EXERCISE: The reply should consist of the full listing, repeated word for word.

INFORMATION SUPPLIED:
####
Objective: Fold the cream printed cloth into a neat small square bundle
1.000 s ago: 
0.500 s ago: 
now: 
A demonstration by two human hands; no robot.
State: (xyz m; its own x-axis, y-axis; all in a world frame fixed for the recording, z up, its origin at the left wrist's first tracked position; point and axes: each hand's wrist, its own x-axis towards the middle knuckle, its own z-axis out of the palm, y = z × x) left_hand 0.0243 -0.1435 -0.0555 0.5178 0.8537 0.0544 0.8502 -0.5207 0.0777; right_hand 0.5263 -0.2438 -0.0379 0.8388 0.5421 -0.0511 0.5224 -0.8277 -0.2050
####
WRITTEN RESPONSE:
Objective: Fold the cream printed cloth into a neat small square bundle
1.000 s ago: 
0.500 s ago: 
now: 
A demonstration by two human hands; no robot.
State: (xyz m; its own x-axis, y-axis; all in a world frame fixed for the recording, z up, its origin at the left wrist's first tracked position; point and axes: each hand's wrist, its own x-axis towards the middle knuckle, its own z-axis out of the palm, y = z × x) left_hand 0.0243 -0.1435 -0.0555 0.5178 0.8537 0.0544 0.8502 -0.5207 0.0777; right_hand 0.5263 -0.2438 -0.0379 0.8388 0.5421 -0.0511 0.5224 -0.8277 -0.2050

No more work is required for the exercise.